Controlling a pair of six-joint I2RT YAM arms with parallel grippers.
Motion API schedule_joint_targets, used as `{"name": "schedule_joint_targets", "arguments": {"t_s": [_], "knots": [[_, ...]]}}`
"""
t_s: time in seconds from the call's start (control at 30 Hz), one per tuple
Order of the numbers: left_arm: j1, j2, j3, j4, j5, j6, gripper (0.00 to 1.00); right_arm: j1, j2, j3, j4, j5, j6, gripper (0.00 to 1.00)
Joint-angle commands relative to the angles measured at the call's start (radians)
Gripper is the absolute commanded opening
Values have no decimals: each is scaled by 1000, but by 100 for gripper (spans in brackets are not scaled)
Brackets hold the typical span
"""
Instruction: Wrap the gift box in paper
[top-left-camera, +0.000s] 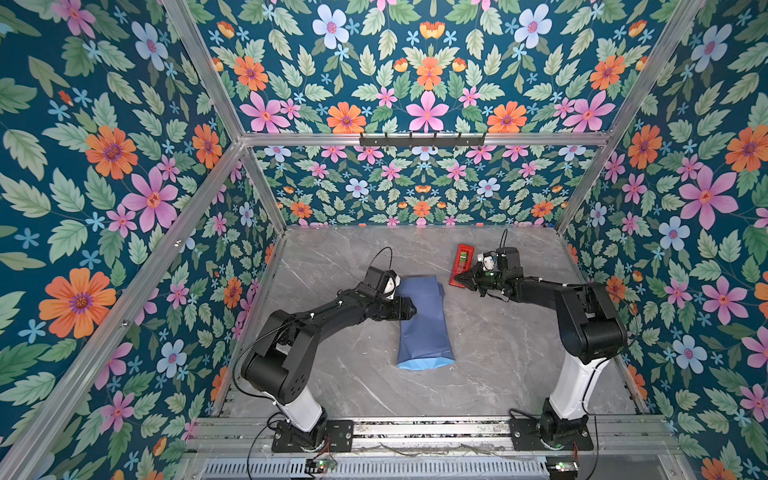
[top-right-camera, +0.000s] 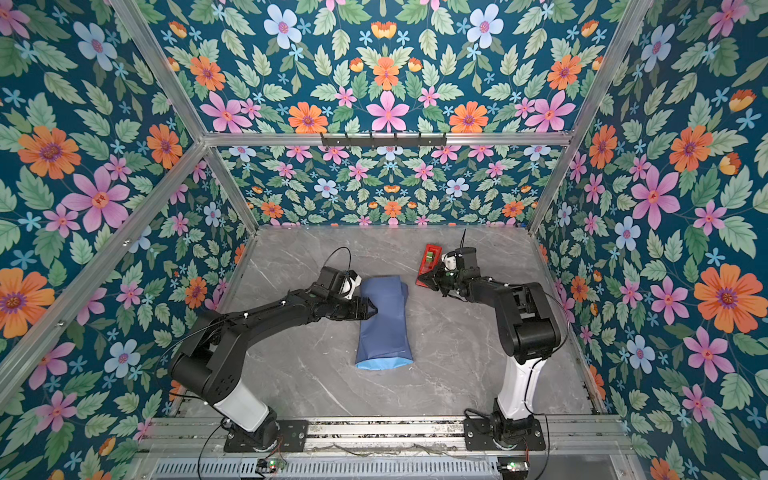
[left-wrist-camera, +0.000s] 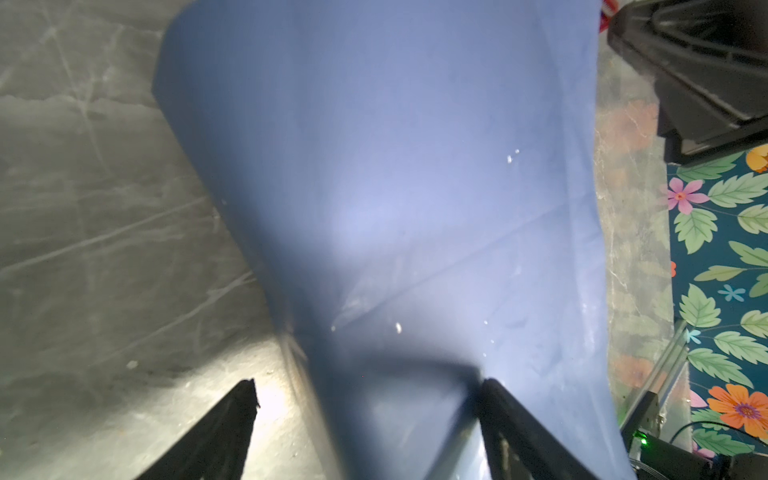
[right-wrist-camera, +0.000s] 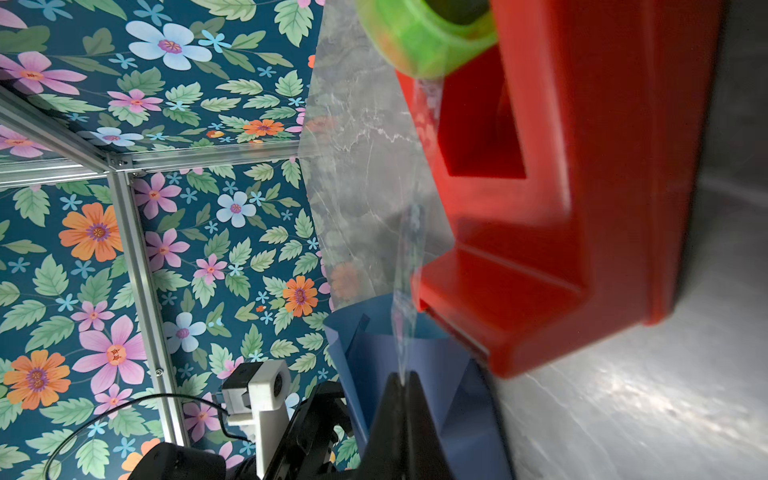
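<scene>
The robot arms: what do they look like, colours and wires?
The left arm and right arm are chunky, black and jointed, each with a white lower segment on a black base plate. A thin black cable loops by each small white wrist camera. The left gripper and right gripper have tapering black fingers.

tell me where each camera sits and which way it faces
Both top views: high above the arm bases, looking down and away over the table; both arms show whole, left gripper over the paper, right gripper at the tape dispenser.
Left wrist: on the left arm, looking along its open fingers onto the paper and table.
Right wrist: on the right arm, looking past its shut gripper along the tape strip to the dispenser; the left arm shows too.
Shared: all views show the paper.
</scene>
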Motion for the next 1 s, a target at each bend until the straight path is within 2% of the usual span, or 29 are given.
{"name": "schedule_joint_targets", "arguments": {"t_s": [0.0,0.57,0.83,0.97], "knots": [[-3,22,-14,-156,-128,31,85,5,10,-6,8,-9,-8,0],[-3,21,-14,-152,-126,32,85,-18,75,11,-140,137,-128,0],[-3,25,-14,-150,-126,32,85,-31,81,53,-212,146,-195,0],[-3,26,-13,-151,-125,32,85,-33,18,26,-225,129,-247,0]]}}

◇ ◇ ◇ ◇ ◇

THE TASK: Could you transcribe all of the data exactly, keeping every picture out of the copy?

ANSWER SPACE:
Controlling a pair of six-joint I2RT YAM arms with parallel grippers.
Motion API schedule_joint_targets, used as `{"name": "schedule_joint_targets", "arguments": {"t_s": [_], "knots": [[_, ...]]}}`
"""
t_s: time in seconds from the call's start (control at 30 Hz), one per tuple
Order of the numbers: left_arm: j1, j2, j3, j4, j5, j6, gripper (0.00 to 1.00); right_arm: j1, j2, j3, j4, j5, j6, gripper (0.00 to 1.00)
Joint-angle commands relative to the angles measured at the call's start (radians)
Gripper is the absolute commanded opening
Values have no decimals: each is scaled by 1000, but by 100 for gripper (spans in brackets are not scaled)
Brackets hold the typical span
"""
Instruction: Wrap the gift box in paper
[top-left-camera, +0.000s] 
[top-right-camera, +0.000s] 
[left-wrist-camera, +0.000s] 
[right-wrist-camera, +0.000s] 
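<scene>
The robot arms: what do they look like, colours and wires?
The left arm and right arm are chunky, black and jointed, each with a white lower segment on a black base plate. A thin black cable loops by each small white wrist camera. The left gripper and right gripper have tapering black fingers.

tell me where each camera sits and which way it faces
Both top views: high above the arm bases, looking down and away over the table; both arms show whole, left gripper over the paper, right gripper at the tape dispenser.
Left wrist: on the left arm, looking along its open fingers onto the paper and table.
Right wrist: on the right arm, looking past its shut gripper along the tape strip to the dispenser; the left arm shows too.
Shared: all views show the paper.
</scene>
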Motion for the next 1 s, a target at each bend until the straight path is within 2% of the usual span, or 29 are given.
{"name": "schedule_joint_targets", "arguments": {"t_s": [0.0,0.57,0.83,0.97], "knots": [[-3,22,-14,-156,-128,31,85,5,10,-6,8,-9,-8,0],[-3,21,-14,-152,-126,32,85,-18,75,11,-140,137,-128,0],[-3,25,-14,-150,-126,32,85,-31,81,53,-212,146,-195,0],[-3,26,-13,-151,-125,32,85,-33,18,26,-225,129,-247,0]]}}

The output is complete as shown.